# <p style='text-align: center;'> Recurrent Neural Network (RNN) </p>

## Why not Feedforward Networks?
- A trained feedforward network can be exposed to any random collection of photographs, and the first photograph it is exposed to will not necessarily alter how it classifies the second.

![image.png](attachment:image.png)


- As we can see from the above figure, seeing photograph of a dog will not lead the next to perceive an elephant next.


- When you read a book, you understand it based on your understanding of previous words.

![image-2.png](attachment:image-2.png)


- I cannot predict the next word in a sentence if I use feedforward nets.

## Why Recurrent Neural Networks?
RNN were created because there were a few issues in the feed-forward neural network:

- Cannot handle sequential data.


- Considers only the current input.


- Cannot memorize previous inputs.


The solution to these issues is the RNN. An RNN can handle sequential data, accepting the current input data, and previously received inputs.
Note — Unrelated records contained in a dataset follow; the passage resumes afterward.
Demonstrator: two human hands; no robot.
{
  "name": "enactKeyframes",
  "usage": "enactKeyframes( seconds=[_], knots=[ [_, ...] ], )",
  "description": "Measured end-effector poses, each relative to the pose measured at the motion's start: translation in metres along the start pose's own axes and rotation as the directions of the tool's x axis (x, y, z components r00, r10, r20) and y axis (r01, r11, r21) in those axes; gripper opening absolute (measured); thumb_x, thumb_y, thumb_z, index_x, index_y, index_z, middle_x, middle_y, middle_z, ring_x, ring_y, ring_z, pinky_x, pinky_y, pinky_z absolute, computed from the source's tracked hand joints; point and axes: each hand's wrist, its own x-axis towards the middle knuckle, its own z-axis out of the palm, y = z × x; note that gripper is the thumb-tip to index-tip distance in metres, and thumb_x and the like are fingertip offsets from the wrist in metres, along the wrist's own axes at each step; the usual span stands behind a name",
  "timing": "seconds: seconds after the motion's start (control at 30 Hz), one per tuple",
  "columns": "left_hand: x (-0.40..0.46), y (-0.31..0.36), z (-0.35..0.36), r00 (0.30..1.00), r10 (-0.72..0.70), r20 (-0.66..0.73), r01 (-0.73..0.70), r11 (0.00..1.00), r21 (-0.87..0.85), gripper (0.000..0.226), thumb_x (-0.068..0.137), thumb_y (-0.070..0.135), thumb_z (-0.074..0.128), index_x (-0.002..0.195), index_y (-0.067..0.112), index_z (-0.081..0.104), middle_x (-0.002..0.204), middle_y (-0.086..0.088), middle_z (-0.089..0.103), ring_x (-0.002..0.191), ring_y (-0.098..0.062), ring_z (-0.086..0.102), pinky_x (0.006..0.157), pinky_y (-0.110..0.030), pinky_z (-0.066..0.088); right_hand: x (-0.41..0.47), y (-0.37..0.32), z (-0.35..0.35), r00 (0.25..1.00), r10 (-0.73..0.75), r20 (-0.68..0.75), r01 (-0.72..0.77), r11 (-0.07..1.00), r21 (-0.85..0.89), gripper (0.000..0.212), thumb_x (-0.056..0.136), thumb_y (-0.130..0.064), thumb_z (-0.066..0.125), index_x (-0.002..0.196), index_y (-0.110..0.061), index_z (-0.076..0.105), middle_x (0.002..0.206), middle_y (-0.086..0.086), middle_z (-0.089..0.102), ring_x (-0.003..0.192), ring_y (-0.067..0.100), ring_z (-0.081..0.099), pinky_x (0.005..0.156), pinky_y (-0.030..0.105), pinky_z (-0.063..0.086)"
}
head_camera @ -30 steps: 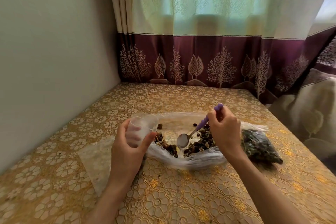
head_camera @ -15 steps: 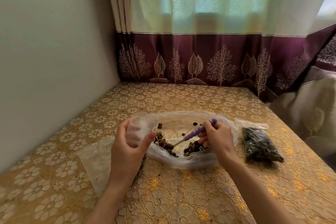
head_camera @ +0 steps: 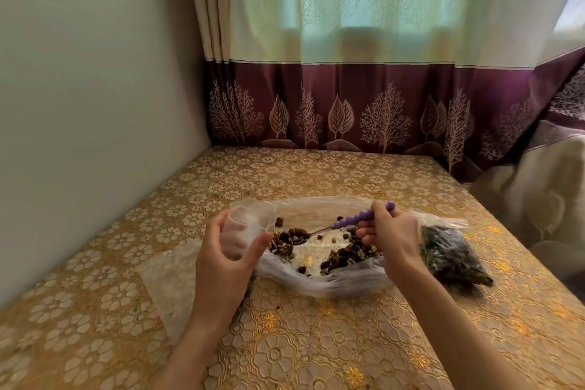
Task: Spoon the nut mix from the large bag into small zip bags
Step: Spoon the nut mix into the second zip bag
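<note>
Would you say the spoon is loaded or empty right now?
Loaded. The spoon in the right hand carries a heap of nut mix in its bowl, just above the large bag.

Plastic, metal and embossed cloth under my hands

The small zip bag (head_camera: 250, 225) in my left grip is thin, cloudy plastic; the large bag (head_camera: 319, 275) is clear, crinkled, glossy film. My spoon (head_camera: 345, 225) has a matt purple beaded plastic handle and a shiny metal bowl. The tabletop (head_camera: 316, 342) wears a gold, embossed floral cover with a soft sheen. The curtain (head_camera: 364, 41) is woven cloth.
</note>
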Motion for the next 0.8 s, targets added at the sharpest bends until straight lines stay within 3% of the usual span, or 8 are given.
enactKeyframes(
  seconds=[0.13,0.27,0.5,0.67,0.8],
  knots=[
    [0.000,-0.001,0.001,1.000,-0.014,-0.012,0.015,1.000,0.008,0.072,0.062,0.060,0.065,0.123,0.026,0.045,0.103,0.011,0.060,0.084,0.001,0.060,0.064,-0.011,0.047,0.005,-0.020,0.007,0.998,-0.060,-0.023,0.061,0.996,0.057,0.027,0.092,-0.009,0.047,0.069,-0.002,0.059,0.049,0.003,0.061,0.040,0.008,0.053,0.037,0.017,0.042],
    [-0.001,0.001,0.001,0.999,-0.034,-0.011,0.034,0.999,-0.032,0.072,0.061,0.068,0.067,0.120,0.035,0.044,0.102,0.018,0.059,0.086,0.008,0.058,0.066,-0.009,0.046,0.007,-0.041,0.018,0.991,-0.131,-0.039,0.134,0.987,0.093,0.028,0.091,-0.009,0.047,0.066,-0.004,0.058,0.046,0.000,0.059,0.038,0.007,0.051,0.037,0.018,0.040],
    [-0.001,-0.003,0.001,0.999,-0.053,-0.010,0.052,0.998,-0.041,0.081,0.059,0.061,0.068,0.129,0.028,0.043,0.117,0.010,0.057,0.102,-0.005,0.057,0.074,-0.016,0.044,-0.008,-0.056,0.040,0.963,-0.248,0.103,0.238,0.966,0.100,0.028,0.090,-0.005,0.046,0.065,-0.003,0.058,0.046,0.000,0.059,0.039,0.009,0.050,0.037,0.019,0.039],
    [0.000,-0.002,0.000,0.999,-0.043,-0.007,0.042,0.997,-0.061,0.082,0.060,0.058,0.068,0.131,0.024,0.044,0.121,0.008,0.058,0.107,-0.008,0.057,0.084,-0.020,0.047,-0.028,-0.054,0.056,0.837,-0.481,0.261,0.487,0.872,0.044,0.023,0.094,-0.005,0.049,0.073,0.001,0.058,0.054,0.003,0.065,0.041,0.014,0.054,0.036,0.023,0.042],
    [0.001,0.000,-0.001,0.999,-0.040,-0.020,0.038,0.994,-0.098,0.078,0.059,0.055,0.071,0.126,0.022,0.047,0.105,0.011,0.065,0.091,0.006,0.061,0.071,-0.004,0.045,-0.039,-0.057,0.063,0.691,-0.607,0.393,0.639,0.767,0.061,0.019,0.094,-0.005,0.049,0.076,-0.001,0.054,0.061,0.004,0.070,0.042,0.017,0.055,0.039,0.025,0.043]
  ],
)
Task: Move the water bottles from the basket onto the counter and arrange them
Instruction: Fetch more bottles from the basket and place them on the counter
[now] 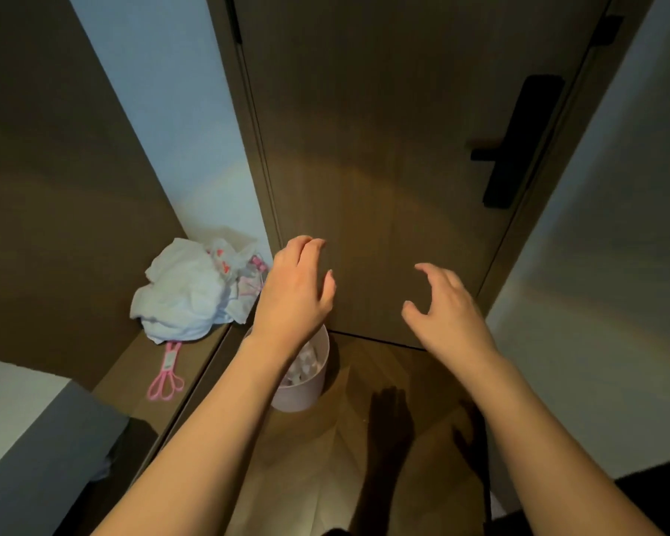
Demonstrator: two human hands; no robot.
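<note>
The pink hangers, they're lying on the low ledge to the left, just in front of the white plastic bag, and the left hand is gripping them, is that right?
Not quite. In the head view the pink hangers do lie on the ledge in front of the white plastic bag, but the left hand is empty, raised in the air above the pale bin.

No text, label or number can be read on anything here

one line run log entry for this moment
left hand: empty, open | right hand: empty, open | bottles: none visible | ahead: closed door
</note>
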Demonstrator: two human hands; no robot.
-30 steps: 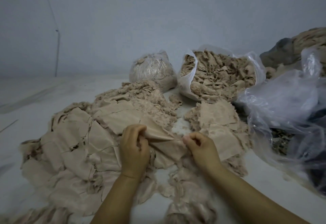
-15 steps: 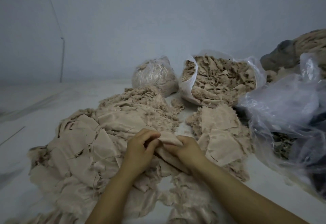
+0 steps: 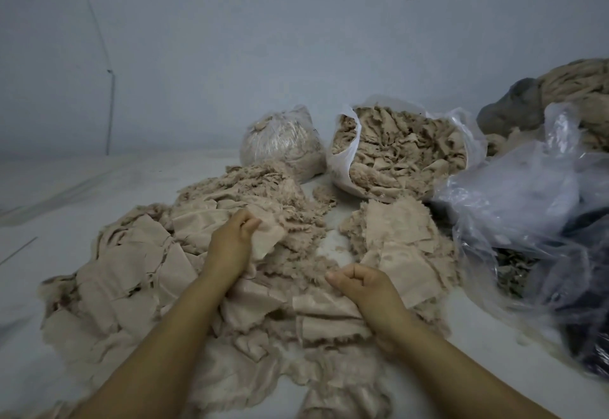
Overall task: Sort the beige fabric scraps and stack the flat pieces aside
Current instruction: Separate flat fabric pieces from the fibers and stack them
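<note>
A wide heap of beige fabric scraps [image 3: 131,273] covers the white surface in front of me. My left hand [image 3: 230,243] grips a crumpled beige piece [image 3: 268,237] lifted just above the heap's middle. My right hand [image 3: 362,283] hovers low over the scraps at the heap's right, fingers curled into a loose fist, and I see nothing held in it. A smaller stack of flat beige pieces [image 3: 398,237] lies to the right of both hands.
An open white bag full of scraps [image 3: 402,151] and a tied clear bag [image 3: 283,141] stand at the back. Crumpled clear plastic bags [image 3: 527,204] with dark cloth crowd the right side. More fabric is piled at the far right [image 3: 580,88]. A grey wall is behind.
The hands, which were together on one piece, have parted. The left hand moved up and away with the piece; the right hand drew back toward me without it.
</note>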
RNNs can memorize previous inputs due to their internal memory.

## Feed-Forward Neural Networks vs Recurrent Neural Networks
- A feed-forward neural network allows information to flow only in the forward direction, from the input nodes, through the hidden layers, and to the output nodes. There are no cycles or loops in the network. 


- Below is how a simplified presentation of a feed-forward neural network looks like:

![image.png](attachment:image.png)


- In a feed-forward neural network, the decisions are based on the current input. It doesn’t memorize the past data, and there’s no future scope. Feed-forward neural networks are used in general regression and classification problems.

## What Is a Recurrent Neural Network (RNN)?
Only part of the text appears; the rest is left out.